Instructions for the task:
Output only the lines below from the one containing "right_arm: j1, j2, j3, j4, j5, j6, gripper" to the one containing "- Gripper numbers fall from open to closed", exactly as written, both ends kept.

Information shown:
========================
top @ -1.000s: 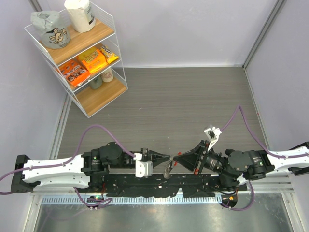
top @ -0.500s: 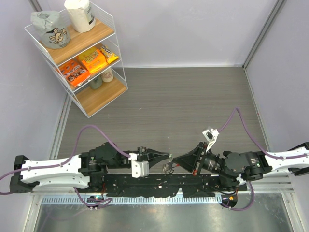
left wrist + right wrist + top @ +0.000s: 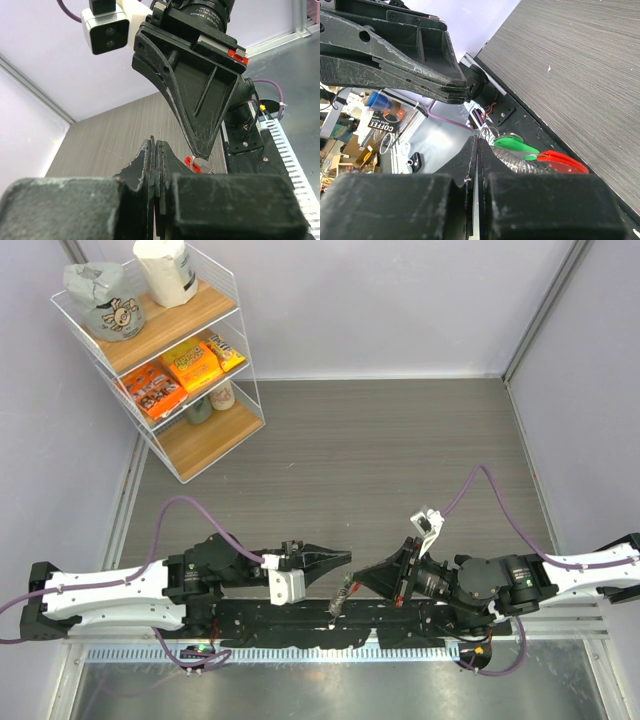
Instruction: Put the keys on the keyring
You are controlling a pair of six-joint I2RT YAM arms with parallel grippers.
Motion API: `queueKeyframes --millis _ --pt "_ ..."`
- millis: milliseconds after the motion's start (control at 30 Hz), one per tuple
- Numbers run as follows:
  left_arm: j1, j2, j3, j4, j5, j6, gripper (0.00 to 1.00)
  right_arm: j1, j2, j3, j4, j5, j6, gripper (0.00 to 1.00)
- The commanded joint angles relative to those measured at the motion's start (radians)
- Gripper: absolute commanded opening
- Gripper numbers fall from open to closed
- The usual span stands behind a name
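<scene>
Compared with 1 second ago, the right pincer (image 3: pixel 360 582) sits closer to the near edge and a little further left, and its purple cable loop has swung left with it. The left pincer (image 3: pixel 347 558) has tipped slightly away toward the open bench (image 3: pixel 350 440). The keyring (image 3: pixel 340 598) now hangs in a slanted line instead of bunching under the 2 tips.

Both pincers are pressed together. The right pincer looks clamped on a thin silvery loop of the keyring, which shows at its very tip from the left wrist. The left pincer carries nothing I can make out.

The keyring hangs over the black base rail (image 3: pixel 300 618) between the arms, off the bench surface. Its top end is at the right tip, and its long axis runs from there toward the near edge and slightly left. From the right wrist, the green key (image 3: pixel 516 144) and the red arc (image 3: pixel 560 161) lie just past the closed fingers, beside the silvery chain. I cannot tell whether the green key is already threaded, and no black key shows.

The 2 tips stand almost nose to nose. The left one is on the far side of the loop's top end, near but apart, so I judge its way in runs toward the near edge. Open bench lies beyond, with the wire shelf rack (image 3: pixel 200 445) well apart at far left. The cramped side is the near one, above the rail.
</scene>
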Motion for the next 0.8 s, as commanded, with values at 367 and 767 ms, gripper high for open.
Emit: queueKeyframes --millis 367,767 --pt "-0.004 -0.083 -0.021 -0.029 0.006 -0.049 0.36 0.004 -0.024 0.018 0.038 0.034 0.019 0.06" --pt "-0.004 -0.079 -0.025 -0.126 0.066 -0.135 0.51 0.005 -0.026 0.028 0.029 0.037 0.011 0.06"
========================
Exercise response:
  right_arm: j1, j2, j3, j4, j5, j6, gripper (0.00 to 1.00)
- The commanded joint angles relative to those measured at the motion's start (radians)
- Gripper: absolute commanded opening
- Gripper numbers fall from open to closed

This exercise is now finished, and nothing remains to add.